▶ What is expected:
Nothing but the lines below from the first through the one with "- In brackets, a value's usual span" should appear, printed exactly; please leave pictures out.

▶ Provided data:
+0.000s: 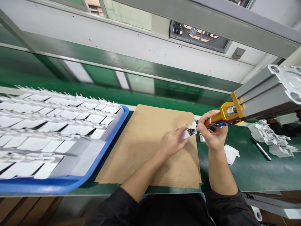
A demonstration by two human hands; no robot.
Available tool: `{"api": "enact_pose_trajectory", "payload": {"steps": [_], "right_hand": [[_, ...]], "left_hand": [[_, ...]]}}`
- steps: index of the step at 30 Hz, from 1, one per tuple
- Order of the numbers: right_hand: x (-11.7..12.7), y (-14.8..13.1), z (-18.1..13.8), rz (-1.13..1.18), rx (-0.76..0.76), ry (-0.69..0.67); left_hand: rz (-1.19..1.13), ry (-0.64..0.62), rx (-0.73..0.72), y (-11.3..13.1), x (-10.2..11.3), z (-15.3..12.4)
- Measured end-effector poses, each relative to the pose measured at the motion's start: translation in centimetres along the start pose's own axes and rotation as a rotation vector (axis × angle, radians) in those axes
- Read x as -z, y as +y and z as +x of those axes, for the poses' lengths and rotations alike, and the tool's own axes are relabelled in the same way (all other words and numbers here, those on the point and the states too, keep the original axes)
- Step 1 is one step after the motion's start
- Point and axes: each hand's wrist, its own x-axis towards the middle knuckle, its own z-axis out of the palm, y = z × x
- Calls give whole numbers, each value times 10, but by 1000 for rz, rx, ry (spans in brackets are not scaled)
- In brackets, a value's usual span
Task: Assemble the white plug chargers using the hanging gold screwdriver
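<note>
My left hand is closed on a white plug adapter, held over the right side of a brown cardboard sheet. The adapter's near end shows a dark opening with parts inside, and plug pins stick up from its far side. My right hand wraps round the gold front end of a pneumatic tool with a large grey cylinder body. Its tip meets or nearly meets the adapter; the exact contact is hidden by my fingers. A small white socket-like piece lies just below the tool, partly covered by my right hand.
A blue tray on the left holds rows of white adapters. To the right on the green table lie a white scrap, a marker pen and a pile of white adapters. A metal beam crosses overhead.
</note>
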Motion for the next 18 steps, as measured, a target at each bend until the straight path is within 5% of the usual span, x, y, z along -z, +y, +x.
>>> {"api": "enact_pose_trajectory", "payload": {"steps": [18], "right_hand": [[-2, -3, 1, -51, -48, 29]], "left_hand": [[-31, -27, 30, 0, 0, 1]]}}
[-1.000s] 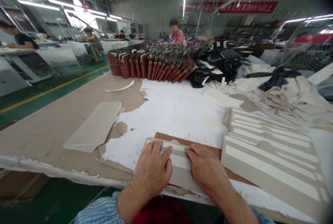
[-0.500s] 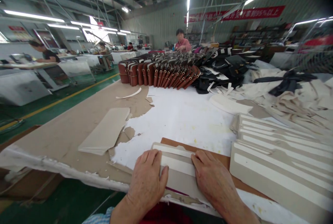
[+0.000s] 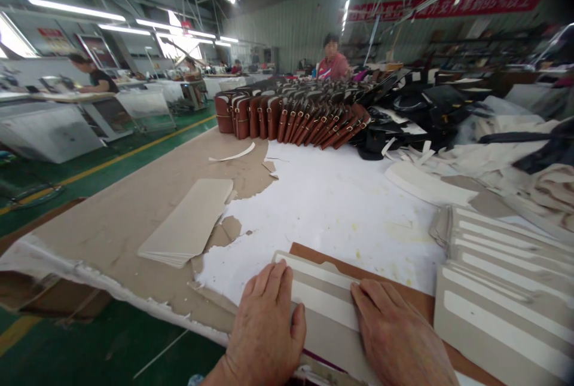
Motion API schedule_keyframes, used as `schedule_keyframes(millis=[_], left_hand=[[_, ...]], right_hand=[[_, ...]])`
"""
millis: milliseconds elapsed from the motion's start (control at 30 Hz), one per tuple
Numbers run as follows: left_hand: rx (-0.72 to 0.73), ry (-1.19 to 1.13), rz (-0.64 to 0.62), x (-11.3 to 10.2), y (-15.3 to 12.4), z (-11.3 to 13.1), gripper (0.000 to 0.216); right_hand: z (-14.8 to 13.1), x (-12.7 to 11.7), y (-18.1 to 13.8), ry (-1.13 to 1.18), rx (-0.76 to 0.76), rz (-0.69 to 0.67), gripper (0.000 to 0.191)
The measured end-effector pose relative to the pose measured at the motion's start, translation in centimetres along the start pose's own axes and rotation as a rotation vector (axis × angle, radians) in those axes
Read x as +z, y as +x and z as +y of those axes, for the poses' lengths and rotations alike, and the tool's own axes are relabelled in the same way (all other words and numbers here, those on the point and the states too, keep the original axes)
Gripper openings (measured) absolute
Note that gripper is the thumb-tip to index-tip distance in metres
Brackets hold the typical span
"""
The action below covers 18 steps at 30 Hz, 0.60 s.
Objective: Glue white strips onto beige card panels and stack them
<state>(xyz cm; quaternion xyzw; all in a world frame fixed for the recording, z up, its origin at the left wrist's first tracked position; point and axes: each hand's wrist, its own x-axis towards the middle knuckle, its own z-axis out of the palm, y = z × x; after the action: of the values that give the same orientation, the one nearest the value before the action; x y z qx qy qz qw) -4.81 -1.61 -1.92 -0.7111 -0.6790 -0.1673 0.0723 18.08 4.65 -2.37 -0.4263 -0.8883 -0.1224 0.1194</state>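
Note:
A beige panel with white strips (image 3: 314,302) lies at the table's near edge, on top of a brown board (image 3: 368,272) that shows along its far side. My left hand (image 3: 266,320) rests on the panel's left end, fingers stretched out and thumb apart. Farther right, my right hand (image 3: 399,332) lies on the same panel, its fingers extended over a white strip. Neither hand grips anything that I can see. To the right are several more beige panels with white strips (image 3: 502,308), overlapping. A stack of plain beige panels (image 3: 188,218) sits to the left.
The table (image 3: 107,213) has a torn white covering (image 3: 323,195). Brown bags (image 3: 269,117) stand in rows at the far side, beside black bags (image 3: 417,111). Cream scraps (image 3: 529,141) are heaped at right. A person (image 3: 332,63) is behind the bags; another (image 3: 92,75) sits far left.
The camera view has turned slightly left, so most things appear farther right. Both hands remain flat on the panel, with little visible change in their hold.

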Motion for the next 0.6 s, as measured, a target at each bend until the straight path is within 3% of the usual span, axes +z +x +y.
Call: schedule_keyframes(millis=[333, 600], left_hand=[[0.02, 0.012, 0.006, 0.0, 0.2, -0.1, 0.051], [-0.007, -0.026, -0.06, -0.5, 0.5, 0.1, 0.052]], right_hand=[[1.6, 0.9, -0.6, -0.04, -0.144, 0.063, 0.042], [1.6, 1.1, -0.5, -0.041, -0.132, 0.056, 0.04]])
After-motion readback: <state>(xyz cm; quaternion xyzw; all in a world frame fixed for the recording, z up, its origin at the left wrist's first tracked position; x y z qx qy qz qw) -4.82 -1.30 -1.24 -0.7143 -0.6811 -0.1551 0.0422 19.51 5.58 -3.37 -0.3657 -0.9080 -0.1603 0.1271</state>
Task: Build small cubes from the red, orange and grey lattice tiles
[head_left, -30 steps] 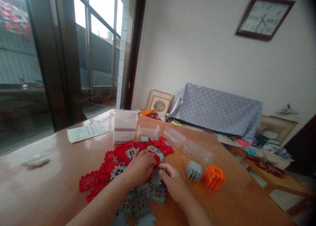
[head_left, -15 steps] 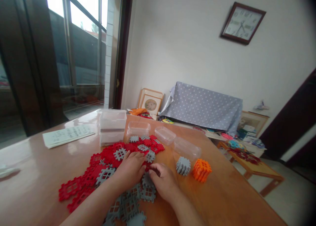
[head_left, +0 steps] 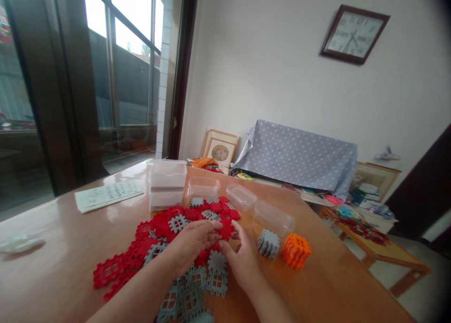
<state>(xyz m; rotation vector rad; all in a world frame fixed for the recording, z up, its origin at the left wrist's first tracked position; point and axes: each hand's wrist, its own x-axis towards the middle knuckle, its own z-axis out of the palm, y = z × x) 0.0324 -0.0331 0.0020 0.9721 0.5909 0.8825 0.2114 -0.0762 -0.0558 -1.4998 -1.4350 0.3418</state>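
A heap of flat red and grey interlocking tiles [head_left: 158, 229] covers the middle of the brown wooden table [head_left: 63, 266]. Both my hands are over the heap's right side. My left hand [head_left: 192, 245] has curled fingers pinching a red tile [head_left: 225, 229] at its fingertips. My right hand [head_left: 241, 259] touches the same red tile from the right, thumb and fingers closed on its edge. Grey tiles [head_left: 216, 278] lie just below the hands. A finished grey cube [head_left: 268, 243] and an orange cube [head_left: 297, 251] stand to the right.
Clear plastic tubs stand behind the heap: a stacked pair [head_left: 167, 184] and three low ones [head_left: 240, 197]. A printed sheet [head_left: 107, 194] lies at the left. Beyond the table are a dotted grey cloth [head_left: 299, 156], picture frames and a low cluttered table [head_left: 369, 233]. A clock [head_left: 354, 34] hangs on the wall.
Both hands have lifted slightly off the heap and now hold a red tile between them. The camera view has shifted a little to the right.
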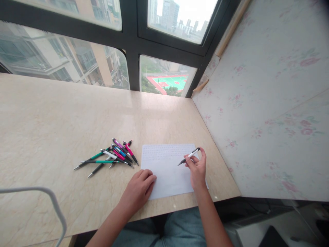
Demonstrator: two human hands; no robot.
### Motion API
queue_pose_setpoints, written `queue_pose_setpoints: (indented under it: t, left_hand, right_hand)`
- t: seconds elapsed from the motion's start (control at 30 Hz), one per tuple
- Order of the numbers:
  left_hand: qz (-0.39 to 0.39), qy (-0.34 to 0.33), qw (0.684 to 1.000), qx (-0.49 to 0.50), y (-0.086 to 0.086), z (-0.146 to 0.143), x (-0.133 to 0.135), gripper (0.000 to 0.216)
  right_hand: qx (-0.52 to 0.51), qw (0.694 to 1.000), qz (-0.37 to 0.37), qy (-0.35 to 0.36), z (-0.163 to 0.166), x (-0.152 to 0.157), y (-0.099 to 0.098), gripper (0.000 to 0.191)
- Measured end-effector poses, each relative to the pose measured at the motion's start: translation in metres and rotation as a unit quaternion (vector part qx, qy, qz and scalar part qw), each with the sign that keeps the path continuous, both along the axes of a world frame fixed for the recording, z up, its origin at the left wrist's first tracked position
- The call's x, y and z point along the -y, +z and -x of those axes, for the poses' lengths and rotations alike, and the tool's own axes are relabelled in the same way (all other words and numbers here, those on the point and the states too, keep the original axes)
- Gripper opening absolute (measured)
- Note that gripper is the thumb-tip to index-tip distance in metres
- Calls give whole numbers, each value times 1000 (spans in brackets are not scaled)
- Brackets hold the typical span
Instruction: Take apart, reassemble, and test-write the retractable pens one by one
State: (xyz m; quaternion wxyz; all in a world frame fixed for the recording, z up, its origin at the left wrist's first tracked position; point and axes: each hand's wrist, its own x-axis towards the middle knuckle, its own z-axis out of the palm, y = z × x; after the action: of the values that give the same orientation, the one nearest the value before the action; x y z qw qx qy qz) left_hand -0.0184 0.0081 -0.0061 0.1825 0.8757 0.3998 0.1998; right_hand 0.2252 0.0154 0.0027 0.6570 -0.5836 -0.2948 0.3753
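Note:
A white sheet of paper with faint writing along its top lies on the beige marble-look desk. My right hand pinches a white and black pen, whose tip hovers over the right part of the sheet. My left hand rests with curled fingers on the sheet's lower left corner. To the left of the paper lies a loose pile of several pens in pink, green, blue, purple and black.
A dark-framed window runs along the desk's far edge. A floral-papered wall bounds the desk on the right. A thin white curved bar crosses the lower left corner.

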Motion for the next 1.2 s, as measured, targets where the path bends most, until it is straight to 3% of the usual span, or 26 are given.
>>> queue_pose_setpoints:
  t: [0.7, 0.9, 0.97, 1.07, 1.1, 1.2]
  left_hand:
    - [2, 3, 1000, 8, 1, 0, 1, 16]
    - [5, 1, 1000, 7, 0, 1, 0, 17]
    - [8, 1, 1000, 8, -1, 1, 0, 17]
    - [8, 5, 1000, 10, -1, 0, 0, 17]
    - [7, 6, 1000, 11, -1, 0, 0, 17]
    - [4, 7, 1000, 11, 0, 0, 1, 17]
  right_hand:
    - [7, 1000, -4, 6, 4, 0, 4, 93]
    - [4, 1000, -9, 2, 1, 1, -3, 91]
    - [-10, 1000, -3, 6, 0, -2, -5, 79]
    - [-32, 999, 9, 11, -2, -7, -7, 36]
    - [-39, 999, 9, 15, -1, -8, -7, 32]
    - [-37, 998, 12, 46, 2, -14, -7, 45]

▶ Completed exercise:
+0.000s: 
A demonstration by two human hands; no robot.
Available tool: `{"api": "enact_pose_trajectory", "payload": {"steps": [_], "right_hand": [[_, ...]], "left_hand": [[_, ...]]}}`
- steps: index of the step at 30 Hz, from 1, one per tuple
- Order of the numbers: right_hand: x (-11.7..12.7), y (-14.8..13.1), z (-18.1..13.8), rz (-1.13..1.18), rx (-0.76..0.76), ry (-0.69..0.67); left_hand: rz (-1.19..1.13), ry (-0.64..0.62), rx (-0.73..0.72), y (-11.3..13.1), x (-10.2..11.3), z (-15.3..12.4)
- Measured end-effector poses, each relative to the pose measured at the motion's start: translation in centimetres along the start pose's own axes and rotation as a rotation vector (axis × angle, radians) in those axes
- Read x as -z, y as +y and z as +x of those axes, for the poses' lengths and rotations alike, and the tool's own axes are relabelled in the same way (all other words and numbers here, those on the point and the states too, keep the original axes)
- Step 1 is one step after the motion's start
- Point and axes: each hand's wrist, its own x-axis towards the middle knuckle, its own z-axis out of the palm, y = z × x
- Calls give whole numbers, each value times 10, but by 1000 for rz, rx, ry (spans in brackets are not scaled)
- In brackets, a value's usual span

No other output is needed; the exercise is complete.